• _What the task requires_:
In the entries that follow, which lines hold the string "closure"? List them.

** Opening The data block **

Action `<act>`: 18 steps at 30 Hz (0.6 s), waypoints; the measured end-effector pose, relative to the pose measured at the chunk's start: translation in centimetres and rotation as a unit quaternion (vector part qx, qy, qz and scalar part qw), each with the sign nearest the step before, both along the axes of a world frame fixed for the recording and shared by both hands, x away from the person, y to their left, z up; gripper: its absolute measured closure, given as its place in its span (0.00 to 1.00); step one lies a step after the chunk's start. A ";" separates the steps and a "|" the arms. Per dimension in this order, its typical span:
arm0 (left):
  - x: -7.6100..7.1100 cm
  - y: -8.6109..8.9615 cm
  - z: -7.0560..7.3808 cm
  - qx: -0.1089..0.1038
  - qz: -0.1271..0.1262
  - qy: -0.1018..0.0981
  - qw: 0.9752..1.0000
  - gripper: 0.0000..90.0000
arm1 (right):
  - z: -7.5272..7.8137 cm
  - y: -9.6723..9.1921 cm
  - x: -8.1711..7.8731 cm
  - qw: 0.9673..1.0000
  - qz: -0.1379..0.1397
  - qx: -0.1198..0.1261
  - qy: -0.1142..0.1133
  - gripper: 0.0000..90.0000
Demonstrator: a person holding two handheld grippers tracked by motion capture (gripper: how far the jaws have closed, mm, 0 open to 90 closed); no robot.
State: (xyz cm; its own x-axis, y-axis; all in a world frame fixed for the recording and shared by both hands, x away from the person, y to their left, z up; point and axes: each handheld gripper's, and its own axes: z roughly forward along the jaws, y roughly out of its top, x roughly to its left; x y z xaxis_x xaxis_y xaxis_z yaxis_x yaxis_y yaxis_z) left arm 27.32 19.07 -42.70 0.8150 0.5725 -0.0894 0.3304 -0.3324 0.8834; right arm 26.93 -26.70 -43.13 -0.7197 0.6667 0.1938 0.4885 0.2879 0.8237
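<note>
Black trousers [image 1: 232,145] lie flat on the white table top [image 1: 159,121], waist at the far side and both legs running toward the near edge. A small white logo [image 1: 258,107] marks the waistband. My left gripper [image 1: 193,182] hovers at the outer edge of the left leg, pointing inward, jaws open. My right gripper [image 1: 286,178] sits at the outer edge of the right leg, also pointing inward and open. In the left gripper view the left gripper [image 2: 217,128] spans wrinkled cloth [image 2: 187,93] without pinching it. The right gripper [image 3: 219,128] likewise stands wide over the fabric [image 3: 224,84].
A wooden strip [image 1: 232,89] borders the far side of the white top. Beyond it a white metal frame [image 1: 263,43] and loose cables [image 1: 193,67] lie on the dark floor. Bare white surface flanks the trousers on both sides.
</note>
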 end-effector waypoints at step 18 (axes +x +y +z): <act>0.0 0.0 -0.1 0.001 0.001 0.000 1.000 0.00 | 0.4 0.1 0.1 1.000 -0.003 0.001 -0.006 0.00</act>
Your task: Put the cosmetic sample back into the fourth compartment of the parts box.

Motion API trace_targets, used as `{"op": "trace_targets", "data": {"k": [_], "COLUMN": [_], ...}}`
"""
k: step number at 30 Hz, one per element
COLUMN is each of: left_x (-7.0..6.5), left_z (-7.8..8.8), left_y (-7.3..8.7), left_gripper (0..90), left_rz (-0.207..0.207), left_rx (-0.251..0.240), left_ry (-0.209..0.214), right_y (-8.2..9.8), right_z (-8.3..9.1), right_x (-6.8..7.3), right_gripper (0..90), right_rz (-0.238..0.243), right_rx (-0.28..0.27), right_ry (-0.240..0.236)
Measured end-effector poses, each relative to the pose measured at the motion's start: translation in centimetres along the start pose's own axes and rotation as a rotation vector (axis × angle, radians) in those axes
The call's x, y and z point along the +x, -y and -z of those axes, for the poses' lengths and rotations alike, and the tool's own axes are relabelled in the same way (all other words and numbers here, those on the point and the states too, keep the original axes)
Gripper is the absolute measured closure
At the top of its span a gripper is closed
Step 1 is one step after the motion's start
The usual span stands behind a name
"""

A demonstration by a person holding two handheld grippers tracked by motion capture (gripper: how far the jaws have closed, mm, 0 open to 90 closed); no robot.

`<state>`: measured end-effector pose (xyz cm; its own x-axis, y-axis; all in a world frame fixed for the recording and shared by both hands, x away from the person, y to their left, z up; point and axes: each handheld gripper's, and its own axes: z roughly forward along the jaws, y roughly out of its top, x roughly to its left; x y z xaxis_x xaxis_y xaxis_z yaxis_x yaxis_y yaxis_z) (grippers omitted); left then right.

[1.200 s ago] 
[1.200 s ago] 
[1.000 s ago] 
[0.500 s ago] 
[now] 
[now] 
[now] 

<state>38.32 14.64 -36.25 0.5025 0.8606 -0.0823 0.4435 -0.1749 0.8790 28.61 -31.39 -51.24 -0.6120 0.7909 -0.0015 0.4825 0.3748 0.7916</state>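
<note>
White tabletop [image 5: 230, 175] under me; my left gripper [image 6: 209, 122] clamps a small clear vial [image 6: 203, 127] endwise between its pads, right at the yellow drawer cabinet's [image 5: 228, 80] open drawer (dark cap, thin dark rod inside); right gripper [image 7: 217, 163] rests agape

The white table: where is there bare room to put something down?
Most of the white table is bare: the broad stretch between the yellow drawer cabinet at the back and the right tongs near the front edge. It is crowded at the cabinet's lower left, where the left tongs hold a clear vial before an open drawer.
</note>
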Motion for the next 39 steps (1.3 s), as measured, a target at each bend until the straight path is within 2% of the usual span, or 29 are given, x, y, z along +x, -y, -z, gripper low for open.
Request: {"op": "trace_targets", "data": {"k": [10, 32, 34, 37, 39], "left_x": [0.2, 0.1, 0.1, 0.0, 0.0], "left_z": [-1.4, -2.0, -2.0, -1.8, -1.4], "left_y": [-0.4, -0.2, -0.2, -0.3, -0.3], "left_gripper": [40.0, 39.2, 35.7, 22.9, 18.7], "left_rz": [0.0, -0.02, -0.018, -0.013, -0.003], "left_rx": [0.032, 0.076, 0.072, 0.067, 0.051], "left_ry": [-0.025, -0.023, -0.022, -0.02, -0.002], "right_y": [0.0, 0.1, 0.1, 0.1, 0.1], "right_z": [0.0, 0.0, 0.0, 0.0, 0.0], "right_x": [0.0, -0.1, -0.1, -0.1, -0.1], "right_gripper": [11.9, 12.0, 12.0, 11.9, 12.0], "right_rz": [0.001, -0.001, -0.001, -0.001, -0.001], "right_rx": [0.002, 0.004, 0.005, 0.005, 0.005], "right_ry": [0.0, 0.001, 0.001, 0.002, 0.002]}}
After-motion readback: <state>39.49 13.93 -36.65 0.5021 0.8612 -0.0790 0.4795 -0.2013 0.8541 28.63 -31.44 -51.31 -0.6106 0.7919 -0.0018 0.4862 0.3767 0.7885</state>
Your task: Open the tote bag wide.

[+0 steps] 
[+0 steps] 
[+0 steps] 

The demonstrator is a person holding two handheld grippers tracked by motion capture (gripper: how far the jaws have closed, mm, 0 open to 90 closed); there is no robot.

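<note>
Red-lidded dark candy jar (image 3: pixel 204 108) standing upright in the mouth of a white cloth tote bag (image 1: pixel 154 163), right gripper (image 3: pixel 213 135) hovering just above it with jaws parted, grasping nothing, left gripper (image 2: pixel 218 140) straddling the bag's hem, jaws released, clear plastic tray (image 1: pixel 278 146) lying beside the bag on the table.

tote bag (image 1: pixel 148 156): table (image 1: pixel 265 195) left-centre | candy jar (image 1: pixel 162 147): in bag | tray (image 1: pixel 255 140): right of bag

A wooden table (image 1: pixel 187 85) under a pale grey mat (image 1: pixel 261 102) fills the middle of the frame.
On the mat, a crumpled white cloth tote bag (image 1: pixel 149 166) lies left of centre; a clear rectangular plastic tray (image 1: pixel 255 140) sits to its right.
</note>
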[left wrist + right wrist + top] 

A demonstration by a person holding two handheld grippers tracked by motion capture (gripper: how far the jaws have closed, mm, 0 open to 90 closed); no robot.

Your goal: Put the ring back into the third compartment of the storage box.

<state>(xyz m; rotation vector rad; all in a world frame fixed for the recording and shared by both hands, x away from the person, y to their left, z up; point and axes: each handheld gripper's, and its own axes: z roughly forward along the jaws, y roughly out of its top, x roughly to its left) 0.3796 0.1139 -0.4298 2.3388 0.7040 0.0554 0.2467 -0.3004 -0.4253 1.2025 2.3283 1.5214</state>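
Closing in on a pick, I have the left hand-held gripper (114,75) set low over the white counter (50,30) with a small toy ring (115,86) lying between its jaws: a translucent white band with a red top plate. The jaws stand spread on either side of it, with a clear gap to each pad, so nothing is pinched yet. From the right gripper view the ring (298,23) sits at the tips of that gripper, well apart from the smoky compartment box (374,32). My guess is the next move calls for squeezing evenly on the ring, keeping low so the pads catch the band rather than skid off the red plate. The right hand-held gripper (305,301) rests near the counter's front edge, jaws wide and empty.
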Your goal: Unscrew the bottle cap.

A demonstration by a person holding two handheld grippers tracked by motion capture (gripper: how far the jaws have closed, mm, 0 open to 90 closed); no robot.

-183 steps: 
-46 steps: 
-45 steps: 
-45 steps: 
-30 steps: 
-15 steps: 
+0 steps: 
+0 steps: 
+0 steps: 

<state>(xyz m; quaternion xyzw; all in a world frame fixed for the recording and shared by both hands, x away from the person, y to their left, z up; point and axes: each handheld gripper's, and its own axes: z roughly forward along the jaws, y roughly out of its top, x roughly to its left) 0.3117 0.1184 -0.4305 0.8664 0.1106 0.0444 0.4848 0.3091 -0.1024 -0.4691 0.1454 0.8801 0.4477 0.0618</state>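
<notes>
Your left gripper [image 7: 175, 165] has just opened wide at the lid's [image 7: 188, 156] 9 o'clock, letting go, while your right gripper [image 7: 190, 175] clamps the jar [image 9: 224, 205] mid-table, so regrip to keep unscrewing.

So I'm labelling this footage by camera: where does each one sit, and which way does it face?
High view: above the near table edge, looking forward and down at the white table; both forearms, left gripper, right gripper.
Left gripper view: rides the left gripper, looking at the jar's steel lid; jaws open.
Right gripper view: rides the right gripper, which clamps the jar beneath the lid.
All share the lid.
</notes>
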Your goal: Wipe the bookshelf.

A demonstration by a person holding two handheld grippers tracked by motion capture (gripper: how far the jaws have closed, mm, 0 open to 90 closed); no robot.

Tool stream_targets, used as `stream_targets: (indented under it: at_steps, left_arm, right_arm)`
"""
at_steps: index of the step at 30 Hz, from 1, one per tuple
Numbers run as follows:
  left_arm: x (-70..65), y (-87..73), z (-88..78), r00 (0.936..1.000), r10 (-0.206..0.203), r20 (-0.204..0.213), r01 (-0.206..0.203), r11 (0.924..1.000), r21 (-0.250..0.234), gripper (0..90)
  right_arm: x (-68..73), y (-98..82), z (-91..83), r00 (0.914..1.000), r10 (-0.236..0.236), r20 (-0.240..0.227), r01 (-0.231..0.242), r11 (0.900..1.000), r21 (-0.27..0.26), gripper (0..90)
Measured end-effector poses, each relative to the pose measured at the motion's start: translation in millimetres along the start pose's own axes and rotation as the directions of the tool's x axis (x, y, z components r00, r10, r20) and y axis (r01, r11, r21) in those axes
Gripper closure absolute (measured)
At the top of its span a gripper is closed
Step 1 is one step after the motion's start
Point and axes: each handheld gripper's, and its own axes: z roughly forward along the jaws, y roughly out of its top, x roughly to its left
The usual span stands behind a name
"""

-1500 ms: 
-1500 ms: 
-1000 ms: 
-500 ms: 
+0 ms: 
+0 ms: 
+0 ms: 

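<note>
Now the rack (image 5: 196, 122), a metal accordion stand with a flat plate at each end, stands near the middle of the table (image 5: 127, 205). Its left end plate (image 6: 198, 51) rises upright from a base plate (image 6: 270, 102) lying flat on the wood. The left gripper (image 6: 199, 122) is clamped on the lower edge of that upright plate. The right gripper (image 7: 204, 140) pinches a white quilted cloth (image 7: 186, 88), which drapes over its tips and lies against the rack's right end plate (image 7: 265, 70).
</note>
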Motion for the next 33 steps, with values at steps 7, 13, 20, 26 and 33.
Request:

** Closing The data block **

• _Exercise answer_:
Action `<act>`: 18 steps at 30 Hz (0.6 s), waypoints; the measured end-effector pose, relative to the pose measured at the chunk's start: translation in centimetres and rotation as a unit quaternion (vector part qx, qy, qz and scalar part qw), each with the sign nearest the step before, both along the axes of a world frame fixed for the recording and shared by both hands, x away from the person, y to their left, z up; gripper: its absolute measured closure, given as its place in its span (0.00 to 1.00); step one lies a step after the chunk's start. A ";" separates the steps and a "|" the arms. Per dimension in this order, its typical span:
Gripper is the absolute measured closure
Gripper closure absolute (measured)

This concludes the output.